When I checked the C++ source code corresponding to these two commands, I found that they perform the following operations:

// lib/NGT/NGTQ/QbgCli.cpp::createQG
void QBG::CLI::createQG(NGT::Args &args) {
  const std::string usage = "Usage: qbg create-qg [-Q dimension-of-subvector] index";

  QbgCliBuildParameters buildParameters(args);
  buildParameters.getCreationParameters();

  string indexPath;
  try {
    indexPath = args.get("#1");
  } catch (...) {
    std::stringstream msg;
    msg << "No index is specified." << std::endl;
    msg << usage << endl;
    NGTThrowException(msg);
  }
  std::cerr << "creating..." << std::endl;
  NGTQG::Index::create(indexPath, buildParameters);
  std::cerr << "appending..." << std::endl;
  NGTQG::Index::append(indexPath, buildParameters);
}
// lib/NGT/NGTQ/QbgCli.cpp::buildQG
void QBG::CLI::buildQG(NGT::Args &args) {
  const std::string usage = "Usage: qbg build-qg [-Q dimension-of-subvector] [-E max-number-of-edges] index";

  QbgCliBuildParameters buildParameters(args);
  buildParameters.getBuildParameters();

  string indexPath;
  try {
    indexPath = args.get("#1");
  } catch (...) {
    std::stringstream msg;
    msg << "No index is specified." << std::endl;
    msg << usage << std::endl;
    NGTThrowException(msg);
  }

  size_t phase         = args.getl("p", 0);
  size_t maxNumOfEdges = args.getl("E", 128);

  const std::string qgPath = indexPath + "/qg";

  if (phase == 0 || phase == 1) {
    QBG::Optimizer optimizer(buildParameters);
    optimizer.globalType = QBG::Optimizer::GlobalTypeZero;

#ifdef NGTQG_NO_ROTATION
    if (optimizer.rotation || optimizer.repositioning) {
      std::cerr << "build-qg: Warning!
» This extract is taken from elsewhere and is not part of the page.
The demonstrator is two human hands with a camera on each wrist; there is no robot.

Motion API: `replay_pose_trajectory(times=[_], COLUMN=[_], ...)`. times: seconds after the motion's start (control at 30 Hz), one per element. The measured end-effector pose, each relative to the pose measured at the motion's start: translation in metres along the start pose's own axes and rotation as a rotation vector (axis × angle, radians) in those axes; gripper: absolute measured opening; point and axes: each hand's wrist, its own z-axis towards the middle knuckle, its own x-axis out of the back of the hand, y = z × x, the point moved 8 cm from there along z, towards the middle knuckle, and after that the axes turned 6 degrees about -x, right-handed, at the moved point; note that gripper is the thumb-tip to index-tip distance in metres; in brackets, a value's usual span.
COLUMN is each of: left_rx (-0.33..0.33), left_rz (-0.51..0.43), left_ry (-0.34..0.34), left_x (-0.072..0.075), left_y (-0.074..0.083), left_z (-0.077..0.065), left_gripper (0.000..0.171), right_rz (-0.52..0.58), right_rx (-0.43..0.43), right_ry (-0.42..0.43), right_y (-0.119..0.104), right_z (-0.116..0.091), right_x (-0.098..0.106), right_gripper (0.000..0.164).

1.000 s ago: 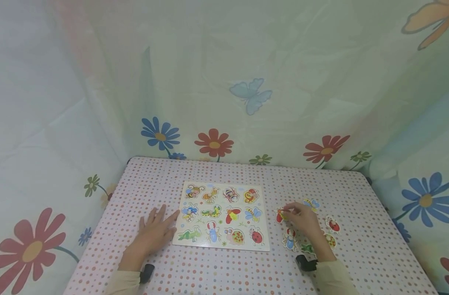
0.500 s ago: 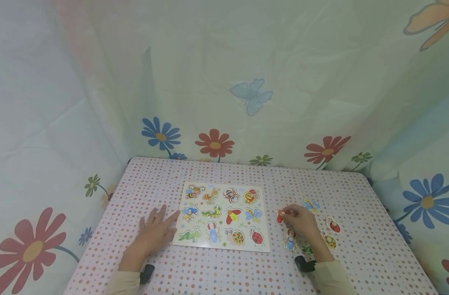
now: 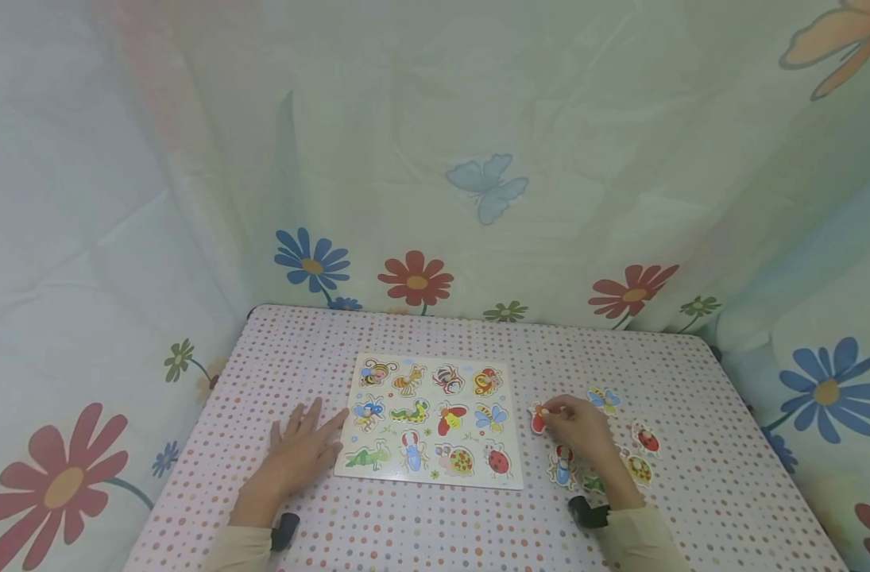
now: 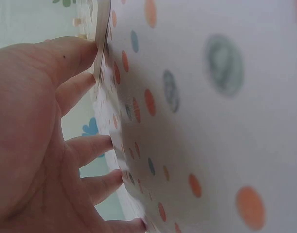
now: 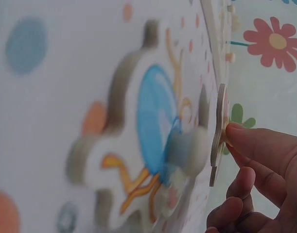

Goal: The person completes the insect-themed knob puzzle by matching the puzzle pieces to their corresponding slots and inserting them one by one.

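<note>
The thumb and a finger of my right hand pinch a red insect puzzle piece just right of the puzzle board. In the right wrist view that piece stands edge-on, raised from the tabletop. My left hand lies with spread fingers at the board's left side; in the left wrist view its thumb and a finger touch the board's edge while other fingertips rest on the cloth. Below my right hand lies a blue beetle piece, its pale knob blurred up close.
More loose pieces lie on the right: a yellow-and-blue winged insect, a red ladybug, a spotted snail and a green piece partly hidden by my wrist. A dotted cloth covers the table; a flowered curtain hangs behind.
My right hand has gripped the red insect piece and shifted slightly left with it, lifting it a little. The left hand and the board stay where they were.
</note>
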Motion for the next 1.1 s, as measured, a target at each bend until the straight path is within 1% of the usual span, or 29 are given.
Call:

Although rotation or repositioning is specified, turn off rotation "
                   "and repositioning because of unavailable options."
                << std::endl;
      optimizer.rotation      = false;
      optimizer.repositioning = false;
    }
#endif

    std::cerr << "optimizing..." << std::endl;
    optimizer.optimize(qgPath);
  }
  auto verbose = buildParameters.optimization.verbose;
  if (phase == 0 || phase == 2) {
    std::cerr << "building the inverted index..." << std::endl;
    QBG::Index::buildNGTQ(qgPath, verbose);
  }
  if (phase == 0 || phase == 3) {
    std::cerr << "building the quantized graph... " << std::endl;
    NGTQG::Index::realign(indexPath, maxNumOfEdges, verbose);
  }
}

It seems that when using the command line to perform QG on ONNG, the operations involved are more extensive and mainly include:

  // createQG
  NGTQG::Index::create(indexPath, buildParameters);
  NGTQG::Index::append(indexPath, buildParameters);

  // buildQG
  NGTQG::Index::realign(indexPath, maxNumOfEdges, verbose);

This differs from the method implemented in samples/qg-l2-float. What is the difference here?

I would appreciate any help or insights you can provide on this issue.